# Symbols



## timpeac

Hello

On my work computer I never have any problem seeing the symbols. However, on my home computer sometimes they don't come out.

For example in Sev's post here I see a square after the 55.

http://forum.wordreference.com/showpost.php?p=242163&postcount=10

And in this message I also see a square in Egueule's message for "oe" in "coeur" (I presume).

http://forum.wordreference.com/showpost.php?p=241967&postcount=15

Does anyone know which set of characters I am missing and where I can download them?

Thanks

Tim


----------



## Whodunit

timpeac said:
			
		

> Hello
> 
> On my work computer I never have any problem seeing the symbols. However, on my home computer sometimes they don't come out.



Hello,

Nor have I.



> For example in Sev's post here I see a square after the 55.
> 
> http://forum.wordreference.com/showpost.php?p=242163&postcount=10



I see a Euro symbol (€).



> And in this message I also see a square in Egueule's message for "oe" in "coeur" (I presume).
> 
> http://forum.wordreference.com/showpost.php?p=241967&postcount=15



I see a o-e-ligature: œ



> Does anyone know which set of characters I am missing and where I can download them?



I'm using "Western European (ISO)", and it works very well. Never had any problems. Right click on the screen (somewhere), choose "Encoding", and use "Western European (ISO)".



> Thanks



You're welcome.


----------



## timpeac

Whodunit said:
			
		

> Hello,
> 
> Nor have I.
> 
> 
> 
> I see a Euro symbol (€).
> 
> 
> 
> I see a o-e-ligature: œ
> 
> 
> 
> I'm using "Western European (ISO)", and it works very well. Never had any problems. Right click on the screen (somewhere), choose "Encoding", and use "Western European (ISO)".
> 
> 
> 
> You're welcome.


 
Who, thankyou that does work.
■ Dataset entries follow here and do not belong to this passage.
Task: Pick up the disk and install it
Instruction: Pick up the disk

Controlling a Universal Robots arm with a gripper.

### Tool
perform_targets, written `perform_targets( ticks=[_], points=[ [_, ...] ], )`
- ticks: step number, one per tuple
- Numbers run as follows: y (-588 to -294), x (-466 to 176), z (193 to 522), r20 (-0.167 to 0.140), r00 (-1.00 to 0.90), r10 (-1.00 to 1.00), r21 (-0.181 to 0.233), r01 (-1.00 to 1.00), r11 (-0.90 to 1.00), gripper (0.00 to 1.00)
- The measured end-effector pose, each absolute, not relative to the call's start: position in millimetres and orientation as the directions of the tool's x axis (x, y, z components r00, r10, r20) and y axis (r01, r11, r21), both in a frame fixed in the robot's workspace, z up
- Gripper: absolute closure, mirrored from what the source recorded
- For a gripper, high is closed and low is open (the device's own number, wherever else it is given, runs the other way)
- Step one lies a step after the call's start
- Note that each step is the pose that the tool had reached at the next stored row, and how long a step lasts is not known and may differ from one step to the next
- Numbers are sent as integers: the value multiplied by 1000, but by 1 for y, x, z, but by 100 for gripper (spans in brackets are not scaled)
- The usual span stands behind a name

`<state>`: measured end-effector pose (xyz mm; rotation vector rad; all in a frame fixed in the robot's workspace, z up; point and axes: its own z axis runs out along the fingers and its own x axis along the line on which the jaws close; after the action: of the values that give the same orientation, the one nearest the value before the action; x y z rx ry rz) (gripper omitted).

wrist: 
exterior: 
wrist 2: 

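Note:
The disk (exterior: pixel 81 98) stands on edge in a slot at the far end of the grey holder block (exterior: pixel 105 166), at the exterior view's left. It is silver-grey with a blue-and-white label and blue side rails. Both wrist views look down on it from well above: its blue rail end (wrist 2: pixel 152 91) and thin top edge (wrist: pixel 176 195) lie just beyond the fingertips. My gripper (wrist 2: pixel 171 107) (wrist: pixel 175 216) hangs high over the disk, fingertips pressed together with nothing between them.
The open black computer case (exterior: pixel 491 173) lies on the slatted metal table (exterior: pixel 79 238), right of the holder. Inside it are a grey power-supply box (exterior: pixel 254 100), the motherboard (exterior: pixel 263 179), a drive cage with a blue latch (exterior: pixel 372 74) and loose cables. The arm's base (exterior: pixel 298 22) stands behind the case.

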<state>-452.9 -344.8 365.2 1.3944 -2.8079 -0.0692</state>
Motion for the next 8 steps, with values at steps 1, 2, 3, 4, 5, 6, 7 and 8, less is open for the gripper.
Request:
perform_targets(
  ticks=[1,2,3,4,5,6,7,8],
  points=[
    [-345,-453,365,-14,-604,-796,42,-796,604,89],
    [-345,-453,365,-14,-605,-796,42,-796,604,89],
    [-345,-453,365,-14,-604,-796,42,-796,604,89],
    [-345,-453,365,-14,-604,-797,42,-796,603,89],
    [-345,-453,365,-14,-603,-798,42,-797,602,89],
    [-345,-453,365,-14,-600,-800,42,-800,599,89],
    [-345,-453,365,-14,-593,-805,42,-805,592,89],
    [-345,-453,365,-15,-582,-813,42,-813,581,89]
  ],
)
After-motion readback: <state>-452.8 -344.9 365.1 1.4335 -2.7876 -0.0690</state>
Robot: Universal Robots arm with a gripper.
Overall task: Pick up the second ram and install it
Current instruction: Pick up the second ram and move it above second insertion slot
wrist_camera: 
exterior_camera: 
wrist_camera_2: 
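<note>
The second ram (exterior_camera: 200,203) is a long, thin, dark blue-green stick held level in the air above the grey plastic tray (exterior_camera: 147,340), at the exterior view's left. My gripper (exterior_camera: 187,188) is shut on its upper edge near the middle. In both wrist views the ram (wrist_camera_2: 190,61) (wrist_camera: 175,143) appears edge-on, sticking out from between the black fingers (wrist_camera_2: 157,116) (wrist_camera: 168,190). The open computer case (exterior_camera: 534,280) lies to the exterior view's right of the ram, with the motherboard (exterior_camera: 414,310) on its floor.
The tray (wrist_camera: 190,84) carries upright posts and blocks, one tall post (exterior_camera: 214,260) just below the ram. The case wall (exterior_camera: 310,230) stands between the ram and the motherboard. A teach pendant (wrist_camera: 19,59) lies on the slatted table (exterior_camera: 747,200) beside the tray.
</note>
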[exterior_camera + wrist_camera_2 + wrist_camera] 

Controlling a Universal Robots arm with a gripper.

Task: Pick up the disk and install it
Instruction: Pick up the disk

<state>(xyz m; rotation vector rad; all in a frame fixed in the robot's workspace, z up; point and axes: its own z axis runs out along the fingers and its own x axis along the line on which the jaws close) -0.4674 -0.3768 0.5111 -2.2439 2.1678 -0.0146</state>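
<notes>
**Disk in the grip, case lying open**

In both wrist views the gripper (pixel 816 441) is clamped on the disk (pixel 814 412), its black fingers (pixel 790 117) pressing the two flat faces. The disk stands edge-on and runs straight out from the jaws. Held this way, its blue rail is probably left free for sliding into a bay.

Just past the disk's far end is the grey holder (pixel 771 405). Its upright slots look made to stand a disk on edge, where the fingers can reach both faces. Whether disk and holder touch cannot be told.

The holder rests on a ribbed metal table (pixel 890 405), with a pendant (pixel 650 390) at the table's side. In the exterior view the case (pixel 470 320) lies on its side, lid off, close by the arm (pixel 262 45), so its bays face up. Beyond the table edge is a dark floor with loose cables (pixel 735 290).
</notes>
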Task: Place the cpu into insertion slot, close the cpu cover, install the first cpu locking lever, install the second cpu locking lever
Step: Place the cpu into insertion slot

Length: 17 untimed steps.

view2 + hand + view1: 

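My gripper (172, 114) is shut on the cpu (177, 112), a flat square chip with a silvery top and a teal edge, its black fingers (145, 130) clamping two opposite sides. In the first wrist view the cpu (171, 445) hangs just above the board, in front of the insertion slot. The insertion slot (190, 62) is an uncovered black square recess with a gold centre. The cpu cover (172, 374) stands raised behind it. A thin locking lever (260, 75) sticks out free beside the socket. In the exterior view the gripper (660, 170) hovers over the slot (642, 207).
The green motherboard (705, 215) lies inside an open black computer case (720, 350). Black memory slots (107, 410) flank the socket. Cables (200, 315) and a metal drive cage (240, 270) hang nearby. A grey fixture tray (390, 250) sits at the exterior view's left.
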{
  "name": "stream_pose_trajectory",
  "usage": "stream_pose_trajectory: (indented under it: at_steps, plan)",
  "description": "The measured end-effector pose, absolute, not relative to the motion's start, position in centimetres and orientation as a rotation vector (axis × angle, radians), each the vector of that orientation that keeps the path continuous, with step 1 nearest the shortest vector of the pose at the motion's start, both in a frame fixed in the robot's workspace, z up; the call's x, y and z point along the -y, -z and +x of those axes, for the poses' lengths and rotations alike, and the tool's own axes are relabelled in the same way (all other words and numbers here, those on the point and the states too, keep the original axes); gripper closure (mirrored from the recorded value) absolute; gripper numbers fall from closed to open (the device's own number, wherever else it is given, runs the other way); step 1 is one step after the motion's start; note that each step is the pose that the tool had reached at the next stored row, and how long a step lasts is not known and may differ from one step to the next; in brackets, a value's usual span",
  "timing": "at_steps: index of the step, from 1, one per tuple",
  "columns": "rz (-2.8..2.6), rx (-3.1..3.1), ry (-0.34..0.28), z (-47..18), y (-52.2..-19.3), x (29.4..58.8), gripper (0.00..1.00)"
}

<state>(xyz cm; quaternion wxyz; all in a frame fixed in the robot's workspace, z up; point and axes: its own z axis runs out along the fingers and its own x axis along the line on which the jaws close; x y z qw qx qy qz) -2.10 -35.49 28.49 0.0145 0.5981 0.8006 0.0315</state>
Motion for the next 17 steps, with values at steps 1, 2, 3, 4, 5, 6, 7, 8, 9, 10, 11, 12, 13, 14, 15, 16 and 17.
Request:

But.....

When I go to a new page or refresh it goes back to "Latin 9 ISO".

Is there a global setting I need to amend somewhere?

Thanks

Tim


----------



## Benjy

and for anyone using firefox who may fall upon this thread it's view -> encoding


----------



## Whodunit

timpeac said:
			
		

> Who, thankyou that does work. But.....
> 
> When I go to a new page or refresh it goes back to "Latin 9 ISO".
> 
> Is there a global setting I need to amend somewhere?
> 
> Thanks
> 
> Tim



Well, I have a tick on "Automatic selection" or something like that. And so "Western European (ISO) remains for every page.


----------



## timpeac

Whodunit said:
			
		

> Well, I have a tick on "Automatic selection" or something like that. And so "Western European (ISO) remains for every page.


 
No, it still goes back to the Latin 9 on refreshing the page


----------



## garryknight

Tim, I don't think you said which browser you're using, and which version. The place for setting character encoding is almost certainly different for each browser. For example, in Firefox 1.0.4 (Linux version) it's in Edit, Preferences, General, Languages, Character Encoding. I have mine set to Western (ISO-8859-15) and it displays pages correctly.


----------



## timpeac

garryknight said:
			
		

> Tim, I don't think you said which browser you're using, and which version. The place for setting character encoding is almost certainly different for each browser. For example, in Firefox 1.0.4 (Linux version) it's in Edit, Preferences, General, Languages, Character Encoding. I have mine set to Western (ISO-8859-15) and it displays pages correctly.


 
Windows XP.

I've had a look round, but i can't see anywhere for global settings for this, but I'm sure it's somewhere...


----------



## Whodunit

timpeac said:
			
		

> Windows XP.
> 
> I've had a look round, but i can't see anywhere for global settings for this, but I'm sure it's somewhere...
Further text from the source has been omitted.